Flávio Dino
“O Brasil é uma dualidade e, se não
o estudarmos assim, háde parecer-nos uma construção caótica, sem nexos internos
estabelecidos e, sobretudo, sem história”
Ignácio Rangel
O pensador maranhense Ignacio Rangel completou 100
anos de nascimento. A mente do economista Ignácio Rangel seguiu o destino de
sua cidade-natal, Mirador: esta fornece água para formar o majestoso Rio
Itapecuru, enquanto que aquela verteu sobre o país fecundas teses acerca da
natureza dos problemas e das soluções para o Brasil.
“Um mestre da economia brasileira”, definiu o
ex-ministro e professor da USP Bresser Pereira. Suas ideias impressionaram
intelectuais dos mais diferentes matizes, como Delfim Netto e o geógrafo Elias
Jabbour, que o considera o mais inovador pensador brasileiro de todo o século
20. No grupo de assessoramento econômico de Getúlio, Rangel foi um dos
redatores dos projetos de criação da Petrobras e Eletrobras, duas das mais
importantes estatais brasileiras e que são essenciais na história do
desenvolvimento do país.
O pensamento de Ignácio Rangel ganhou peso no meio
acadêmico brasileiro nos anos 50 e 60, por sua análise das causas da inflação
no Brasil, da questão agrária e dos métodos científicos de análise dos
problemas sociais. No entanto, sua principal contribuição está incluída na
obra “Dualidade Básica da Economia Brasileira”, de 1953.

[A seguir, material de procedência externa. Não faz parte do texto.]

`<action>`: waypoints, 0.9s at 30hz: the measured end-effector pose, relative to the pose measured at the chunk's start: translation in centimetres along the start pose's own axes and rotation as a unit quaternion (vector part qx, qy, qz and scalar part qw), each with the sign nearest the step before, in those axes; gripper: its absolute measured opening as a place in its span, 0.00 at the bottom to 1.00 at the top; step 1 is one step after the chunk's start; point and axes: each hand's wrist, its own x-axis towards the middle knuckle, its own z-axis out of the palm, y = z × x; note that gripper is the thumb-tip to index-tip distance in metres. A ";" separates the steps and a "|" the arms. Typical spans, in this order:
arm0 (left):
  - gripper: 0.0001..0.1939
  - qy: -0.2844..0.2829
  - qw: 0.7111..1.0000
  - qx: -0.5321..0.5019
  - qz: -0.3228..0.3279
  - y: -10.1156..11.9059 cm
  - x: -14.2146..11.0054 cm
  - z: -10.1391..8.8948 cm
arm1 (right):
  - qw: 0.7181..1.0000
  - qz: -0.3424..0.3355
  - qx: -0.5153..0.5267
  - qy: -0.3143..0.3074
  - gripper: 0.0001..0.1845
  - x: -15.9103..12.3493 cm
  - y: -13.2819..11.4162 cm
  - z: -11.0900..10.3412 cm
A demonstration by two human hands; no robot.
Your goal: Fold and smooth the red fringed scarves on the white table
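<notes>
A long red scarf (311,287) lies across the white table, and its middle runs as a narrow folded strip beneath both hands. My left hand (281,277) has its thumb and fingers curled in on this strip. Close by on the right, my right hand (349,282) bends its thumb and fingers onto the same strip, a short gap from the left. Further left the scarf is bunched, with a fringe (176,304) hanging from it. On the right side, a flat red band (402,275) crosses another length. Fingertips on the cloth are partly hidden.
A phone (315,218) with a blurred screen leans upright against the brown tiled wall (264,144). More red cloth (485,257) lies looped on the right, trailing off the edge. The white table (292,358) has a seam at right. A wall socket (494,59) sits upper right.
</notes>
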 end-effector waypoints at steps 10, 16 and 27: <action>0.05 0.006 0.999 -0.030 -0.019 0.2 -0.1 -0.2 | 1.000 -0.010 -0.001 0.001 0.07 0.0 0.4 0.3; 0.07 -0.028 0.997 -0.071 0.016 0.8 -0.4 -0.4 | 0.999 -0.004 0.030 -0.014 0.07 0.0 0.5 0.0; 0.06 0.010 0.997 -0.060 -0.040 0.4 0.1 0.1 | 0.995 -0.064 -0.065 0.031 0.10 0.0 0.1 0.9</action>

Nesta obra, Rangel parte da ideia marxista de que
vários sistemas sociais coexistem no mesmo período de tempo. Ou seja, o
capitalismo não surgiu da noite para o dia. Mas vai nascendo e desenvolvendo-se
enquanto ainda existia o feudalismo. A originalidade de Rangel está em
perceber que o desenvolvimento brasileiro, resultante de uma história de
séculos de colonização e produção exportadora, gerou uma economia com centros
produtivos altamente sofisticados envoltos e convivendo com relações sociais de
natureza diversa.
Esses núcleos de excelência ajustam-se “a uma
economia externa diferente da sua”. Mas não são capazes de gerar, sozinhos, a
riqueza suficiente para superar a pobreza de milhões de pessoas. A convivência
dessas duas realidades é a contradição central que o Brasil tem de
enfrentar. Como escreveu Rangel: “(…) todos os nossos institutos, todas
as nossas categorias – o latifúndio, a indústria, o comércio, o
capital, o trabalho e a nossa própria economia nacional – são mistos,
têm dupla natureza, e se nos figuram coisas diversas, se vistas do interior ou
do exterior, respectivamente”. Uma das questões que deriva daí é:
como fazer com que esses núcleos sofisticados de produção de riqueza também
possam alimentar a economia interna, e não apenas se relacionar com os centros
de consumo no exterior?
Se olharmos para o caso específico do Maranhão,
constatamos quão úteis são as ferramentas de análise expostas por Rangel.
Temos uma das maiores desigualdades do país em um estado que produz tantas
riquezas, forjadas com amparo em máquinas sofisticadas, levadas ao exterior por
trilhos e portos, enquanto largas parcelas do povo maranhense não participam
dos pactos de poder e de estruturas modernas.
Essas e outras reflexões emergem da fecunda vida
intelectual desse grande maranhense. Louvo a iniciativa do Conselho Regional de
Economia e da Universidade Federal do Maranhão, entre outras instituições, em
realizar seminários e lançamento de livros que permitam a maior difusão de
diálogos e interpretações acerca da obra de Ignácio Rangel.
Nesse momento em que se anuncia uma luta de idéias
essencial para o futuro do Maranhão, creio ser interessante recordar outra
característica de Rangel, qual seja a de que ele foi um “teórico
não-acadêmico”. Isto é: todas suas teorias surgiam da análise dos problemas da
realidade brasileira, com o objetivo de resolvê-los. Exercícios similares são
muito importantes para que possamos avançar na estratégia de liquidação da
dualidade básica da economia brasileira (e maranhense).